### What you need to do
Lines with the word "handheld" in them must be copied from the records below.

### Entries shown
━━━━━━━━━━

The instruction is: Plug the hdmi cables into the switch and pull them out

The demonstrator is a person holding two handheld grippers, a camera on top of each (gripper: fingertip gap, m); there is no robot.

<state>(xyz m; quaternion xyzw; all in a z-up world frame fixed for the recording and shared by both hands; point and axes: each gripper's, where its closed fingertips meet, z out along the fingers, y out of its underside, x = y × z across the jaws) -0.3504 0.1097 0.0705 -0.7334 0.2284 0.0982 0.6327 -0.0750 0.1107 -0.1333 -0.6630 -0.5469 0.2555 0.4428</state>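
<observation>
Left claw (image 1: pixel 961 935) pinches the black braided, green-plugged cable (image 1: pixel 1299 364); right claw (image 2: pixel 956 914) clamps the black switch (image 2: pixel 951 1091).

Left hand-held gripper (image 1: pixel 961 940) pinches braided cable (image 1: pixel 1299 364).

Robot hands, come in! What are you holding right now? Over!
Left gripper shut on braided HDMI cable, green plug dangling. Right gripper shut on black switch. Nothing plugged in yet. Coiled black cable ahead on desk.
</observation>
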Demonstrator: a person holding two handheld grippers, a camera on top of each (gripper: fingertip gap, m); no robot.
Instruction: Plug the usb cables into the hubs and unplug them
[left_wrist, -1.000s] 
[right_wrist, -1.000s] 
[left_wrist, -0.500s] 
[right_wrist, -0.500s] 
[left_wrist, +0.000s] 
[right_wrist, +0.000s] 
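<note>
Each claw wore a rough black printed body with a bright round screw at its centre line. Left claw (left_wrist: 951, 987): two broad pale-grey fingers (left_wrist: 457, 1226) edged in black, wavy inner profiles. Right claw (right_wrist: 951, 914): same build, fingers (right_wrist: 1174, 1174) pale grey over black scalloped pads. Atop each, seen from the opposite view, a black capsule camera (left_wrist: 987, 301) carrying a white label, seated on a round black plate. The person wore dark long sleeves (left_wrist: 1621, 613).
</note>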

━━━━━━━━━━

### Completed task
The demonstrator is a person holding two handheld grippers, a camera on top of each (gripper: fingertip gap, m); there is no robot.
Demonstrator: a person holding two handheld grippers, a camera on top of each (gripper: fingertip gap, m); no robot.

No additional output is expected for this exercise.